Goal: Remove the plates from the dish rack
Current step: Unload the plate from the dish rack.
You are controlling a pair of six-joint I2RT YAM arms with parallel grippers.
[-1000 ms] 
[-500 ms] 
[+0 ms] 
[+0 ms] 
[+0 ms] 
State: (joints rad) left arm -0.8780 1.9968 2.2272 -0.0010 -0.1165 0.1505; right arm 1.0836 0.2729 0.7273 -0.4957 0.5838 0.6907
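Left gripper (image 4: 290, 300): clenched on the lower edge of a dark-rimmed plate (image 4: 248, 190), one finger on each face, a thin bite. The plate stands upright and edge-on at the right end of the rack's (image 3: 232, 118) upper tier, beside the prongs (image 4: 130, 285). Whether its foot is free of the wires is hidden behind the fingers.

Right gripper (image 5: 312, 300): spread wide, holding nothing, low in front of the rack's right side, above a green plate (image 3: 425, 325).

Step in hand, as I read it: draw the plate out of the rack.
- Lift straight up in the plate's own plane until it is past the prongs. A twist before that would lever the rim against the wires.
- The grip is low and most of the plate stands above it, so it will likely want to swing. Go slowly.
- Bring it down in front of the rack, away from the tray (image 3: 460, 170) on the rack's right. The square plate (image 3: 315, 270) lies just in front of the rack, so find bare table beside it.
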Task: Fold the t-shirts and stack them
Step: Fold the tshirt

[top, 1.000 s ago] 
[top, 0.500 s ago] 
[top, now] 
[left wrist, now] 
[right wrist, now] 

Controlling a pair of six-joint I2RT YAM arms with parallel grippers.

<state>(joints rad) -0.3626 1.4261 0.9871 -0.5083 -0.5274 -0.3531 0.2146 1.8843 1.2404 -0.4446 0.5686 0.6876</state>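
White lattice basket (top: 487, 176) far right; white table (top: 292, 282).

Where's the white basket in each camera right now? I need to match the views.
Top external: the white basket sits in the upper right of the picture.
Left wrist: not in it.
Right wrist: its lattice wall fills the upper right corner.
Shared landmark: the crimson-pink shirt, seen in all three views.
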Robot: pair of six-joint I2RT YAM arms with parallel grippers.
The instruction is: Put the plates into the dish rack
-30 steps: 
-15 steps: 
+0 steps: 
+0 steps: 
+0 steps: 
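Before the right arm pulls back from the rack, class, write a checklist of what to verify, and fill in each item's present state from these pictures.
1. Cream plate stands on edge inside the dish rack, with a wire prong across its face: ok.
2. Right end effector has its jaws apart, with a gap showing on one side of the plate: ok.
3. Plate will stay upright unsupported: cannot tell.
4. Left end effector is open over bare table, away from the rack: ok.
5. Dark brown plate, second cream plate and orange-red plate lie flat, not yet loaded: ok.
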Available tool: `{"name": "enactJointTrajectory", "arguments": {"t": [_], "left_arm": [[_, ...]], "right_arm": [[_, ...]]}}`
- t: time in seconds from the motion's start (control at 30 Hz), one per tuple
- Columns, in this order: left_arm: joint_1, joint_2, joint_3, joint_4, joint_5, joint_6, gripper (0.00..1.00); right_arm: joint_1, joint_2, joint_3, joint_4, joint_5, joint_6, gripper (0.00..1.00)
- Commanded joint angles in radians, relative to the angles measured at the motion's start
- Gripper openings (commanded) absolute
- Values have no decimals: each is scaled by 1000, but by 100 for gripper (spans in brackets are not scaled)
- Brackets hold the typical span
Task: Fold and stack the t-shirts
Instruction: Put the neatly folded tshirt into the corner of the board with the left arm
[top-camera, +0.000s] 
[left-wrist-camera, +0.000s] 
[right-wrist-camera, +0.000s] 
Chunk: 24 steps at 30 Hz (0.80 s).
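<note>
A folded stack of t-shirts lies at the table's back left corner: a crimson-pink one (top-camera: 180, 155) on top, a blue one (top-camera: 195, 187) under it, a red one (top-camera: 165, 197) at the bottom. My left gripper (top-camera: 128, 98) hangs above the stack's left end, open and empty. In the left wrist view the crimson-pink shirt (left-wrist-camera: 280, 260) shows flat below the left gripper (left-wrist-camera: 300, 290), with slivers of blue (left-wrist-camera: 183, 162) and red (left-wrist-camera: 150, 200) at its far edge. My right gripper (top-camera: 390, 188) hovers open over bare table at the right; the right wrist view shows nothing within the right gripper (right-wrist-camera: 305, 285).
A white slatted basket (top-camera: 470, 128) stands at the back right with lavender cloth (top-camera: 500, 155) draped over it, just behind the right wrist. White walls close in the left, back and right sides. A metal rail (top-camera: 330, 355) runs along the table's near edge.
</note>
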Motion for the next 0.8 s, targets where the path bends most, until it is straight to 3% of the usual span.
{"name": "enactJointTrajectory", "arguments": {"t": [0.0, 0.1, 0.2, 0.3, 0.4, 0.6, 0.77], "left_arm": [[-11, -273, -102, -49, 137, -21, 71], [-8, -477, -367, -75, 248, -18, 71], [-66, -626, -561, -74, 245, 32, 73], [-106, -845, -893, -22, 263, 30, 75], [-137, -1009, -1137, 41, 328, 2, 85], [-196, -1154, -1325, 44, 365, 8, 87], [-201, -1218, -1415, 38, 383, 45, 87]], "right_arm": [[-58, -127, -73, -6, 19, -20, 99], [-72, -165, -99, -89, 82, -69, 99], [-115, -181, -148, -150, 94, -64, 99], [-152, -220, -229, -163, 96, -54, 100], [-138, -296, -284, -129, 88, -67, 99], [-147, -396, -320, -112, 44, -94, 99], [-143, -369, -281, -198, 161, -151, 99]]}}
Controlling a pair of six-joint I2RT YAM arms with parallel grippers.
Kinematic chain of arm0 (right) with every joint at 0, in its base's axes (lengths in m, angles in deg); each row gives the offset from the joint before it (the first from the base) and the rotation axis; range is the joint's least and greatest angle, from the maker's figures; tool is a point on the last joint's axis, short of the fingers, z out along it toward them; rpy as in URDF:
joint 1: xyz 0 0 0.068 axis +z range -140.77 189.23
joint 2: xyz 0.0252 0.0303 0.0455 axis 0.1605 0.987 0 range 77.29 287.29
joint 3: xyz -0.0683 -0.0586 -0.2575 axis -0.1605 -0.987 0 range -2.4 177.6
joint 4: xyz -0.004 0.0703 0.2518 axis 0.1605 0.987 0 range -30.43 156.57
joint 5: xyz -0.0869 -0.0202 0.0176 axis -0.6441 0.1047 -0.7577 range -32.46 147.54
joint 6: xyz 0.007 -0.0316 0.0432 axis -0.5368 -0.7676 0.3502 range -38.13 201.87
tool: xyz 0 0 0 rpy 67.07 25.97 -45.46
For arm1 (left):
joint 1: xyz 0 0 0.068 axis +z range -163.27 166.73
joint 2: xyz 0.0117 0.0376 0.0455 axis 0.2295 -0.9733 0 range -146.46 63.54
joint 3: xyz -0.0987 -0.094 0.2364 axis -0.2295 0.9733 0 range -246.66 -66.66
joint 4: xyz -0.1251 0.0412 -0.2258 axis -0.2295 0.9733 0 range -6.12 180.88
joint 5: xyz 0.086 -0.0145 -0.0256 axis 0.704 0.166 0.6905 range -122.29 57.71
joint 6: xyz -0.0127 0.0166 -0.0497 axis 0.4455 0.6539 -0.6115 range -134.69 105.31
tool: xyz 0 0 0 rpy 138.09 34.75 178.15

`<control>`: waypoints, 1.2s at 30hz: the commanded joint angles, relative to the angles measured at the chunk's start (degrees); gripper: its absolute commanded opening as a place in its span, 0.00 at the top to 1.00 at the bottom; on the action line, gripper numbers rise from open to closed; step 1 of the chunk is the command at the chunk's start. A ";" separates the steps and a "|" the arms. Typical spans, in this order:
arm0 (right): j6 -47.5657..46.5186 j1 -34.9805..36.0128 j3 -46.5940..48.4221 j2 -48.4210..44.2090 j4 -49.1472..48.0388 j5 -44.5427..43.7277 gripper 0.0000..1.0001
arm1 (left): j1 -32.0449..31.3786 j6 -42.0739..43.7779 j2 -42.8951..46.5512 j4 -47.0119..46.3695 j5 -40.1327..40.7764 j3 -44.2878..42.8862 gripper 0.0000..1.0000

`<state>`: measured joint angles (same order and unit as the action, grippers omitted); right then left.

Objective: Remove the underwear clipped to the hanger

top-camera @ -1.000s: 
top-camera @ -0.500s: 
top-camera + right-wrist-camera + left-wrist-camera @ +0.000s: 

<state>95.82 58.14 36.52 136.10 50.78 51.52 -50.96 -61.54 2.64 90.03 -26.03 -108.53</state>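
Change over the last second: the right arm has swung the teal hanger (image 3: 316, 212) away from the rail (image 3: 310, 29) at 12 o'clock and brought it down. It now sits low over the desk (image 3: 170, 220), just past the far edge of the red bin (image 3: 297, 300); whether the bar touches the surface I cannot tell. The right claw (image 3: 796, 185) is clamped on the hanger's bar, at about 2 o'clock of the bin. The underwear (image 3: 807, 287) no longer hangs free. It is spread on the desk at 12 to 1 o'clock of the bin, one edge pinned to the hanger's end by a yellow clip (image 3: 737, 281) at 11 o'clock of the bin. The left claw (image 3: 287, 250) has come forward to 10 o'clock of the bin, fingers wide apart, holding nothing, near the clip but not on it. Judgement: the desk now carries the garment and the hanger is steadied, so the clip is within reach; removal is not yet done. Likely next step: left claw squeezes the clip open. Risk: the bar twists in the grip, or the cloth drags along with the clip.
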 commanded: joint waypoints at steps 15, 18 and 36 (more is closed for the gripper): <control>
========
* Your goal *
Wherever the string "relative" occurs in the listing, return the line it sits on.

* Your solution *
- Commanded joint angles in radians, relative to the angles measured at the motion's start
`<control>`: waypoints, 1.2s at 30hz: the commanded joint angles, relative to the angles measured at the chunk's start (degrees); gripper: its absolute commanded opening as a place in its span, 0.00 at the top to 1.00 at the bottom; on the action line, gripper numbers rise from open to closed; step 1 of the chunk is the command at the chunk's start. A ";" separates the steps and a "|" the arms. Typical spans, in this order:

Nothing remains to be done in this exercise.